In full and without changes, output the data.
──────── Information shown
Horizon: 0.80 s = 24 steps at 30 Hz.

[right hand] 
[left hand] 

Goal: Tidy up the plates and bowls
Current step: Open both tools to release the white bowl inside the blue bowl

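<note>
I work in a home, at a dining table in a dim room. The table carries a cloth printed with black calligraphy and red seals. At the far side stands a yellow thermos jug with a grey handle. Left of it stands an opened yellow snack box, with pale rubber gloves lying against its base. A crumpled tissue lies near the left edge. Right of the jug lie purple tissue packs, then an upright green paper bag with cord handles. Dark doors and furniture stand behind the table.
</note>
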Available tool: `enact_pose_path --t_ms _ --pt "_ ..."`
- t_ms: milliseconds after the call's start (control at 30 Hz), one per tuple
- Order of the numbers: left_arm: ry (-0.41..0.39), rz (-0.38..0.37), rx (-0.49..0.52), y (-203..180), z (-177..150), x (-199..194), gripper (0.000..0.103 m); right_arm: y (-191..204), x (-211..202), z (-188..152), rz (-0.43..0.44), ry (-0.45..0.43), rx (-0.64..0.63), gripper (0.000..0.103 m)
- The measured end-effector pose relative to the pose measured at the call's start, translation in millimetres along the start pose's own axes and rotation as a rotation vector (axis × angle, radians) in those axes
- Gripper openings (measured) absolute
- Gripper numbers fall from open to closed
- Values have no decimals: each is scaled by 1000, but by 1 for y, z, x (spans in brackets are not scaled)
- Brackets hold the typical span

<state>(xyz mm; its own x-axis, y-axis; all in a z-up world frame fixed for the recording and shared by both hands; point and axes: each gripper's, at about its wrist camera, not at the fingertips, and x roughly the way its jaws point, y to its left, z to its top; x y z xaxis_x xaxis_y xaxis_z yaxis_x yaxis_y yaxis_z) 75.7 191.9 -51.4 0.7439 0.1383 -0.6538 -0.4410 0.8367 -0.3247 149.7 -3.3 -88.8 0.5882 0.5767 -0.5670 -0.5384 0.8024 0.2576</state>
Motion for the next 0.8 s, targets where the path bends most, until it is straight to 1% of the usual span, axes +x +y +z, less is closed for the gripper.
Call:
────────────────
* Answer below:
Horizon: 0.80 s = 24 steps at 30 Hz.

[right hand] 
[left hand] 

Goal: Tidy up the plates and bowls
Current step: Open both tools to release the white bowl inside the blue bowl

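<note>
I work in a home, at a dining table in a dim room. The table carries a cloth printed with black calligraphy and red seals. At the far side stands a yellow thermos jug with a grey handle. Left of it stands an opened yellow snack box, with pale rubber gloves lying against its base. A crumpled tissue lies near the left edge. Right of the jug lie purple tissue packs, then an upright green paper bag with cord handles. Dark doors and furniture stand behind the table.
</note>
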Available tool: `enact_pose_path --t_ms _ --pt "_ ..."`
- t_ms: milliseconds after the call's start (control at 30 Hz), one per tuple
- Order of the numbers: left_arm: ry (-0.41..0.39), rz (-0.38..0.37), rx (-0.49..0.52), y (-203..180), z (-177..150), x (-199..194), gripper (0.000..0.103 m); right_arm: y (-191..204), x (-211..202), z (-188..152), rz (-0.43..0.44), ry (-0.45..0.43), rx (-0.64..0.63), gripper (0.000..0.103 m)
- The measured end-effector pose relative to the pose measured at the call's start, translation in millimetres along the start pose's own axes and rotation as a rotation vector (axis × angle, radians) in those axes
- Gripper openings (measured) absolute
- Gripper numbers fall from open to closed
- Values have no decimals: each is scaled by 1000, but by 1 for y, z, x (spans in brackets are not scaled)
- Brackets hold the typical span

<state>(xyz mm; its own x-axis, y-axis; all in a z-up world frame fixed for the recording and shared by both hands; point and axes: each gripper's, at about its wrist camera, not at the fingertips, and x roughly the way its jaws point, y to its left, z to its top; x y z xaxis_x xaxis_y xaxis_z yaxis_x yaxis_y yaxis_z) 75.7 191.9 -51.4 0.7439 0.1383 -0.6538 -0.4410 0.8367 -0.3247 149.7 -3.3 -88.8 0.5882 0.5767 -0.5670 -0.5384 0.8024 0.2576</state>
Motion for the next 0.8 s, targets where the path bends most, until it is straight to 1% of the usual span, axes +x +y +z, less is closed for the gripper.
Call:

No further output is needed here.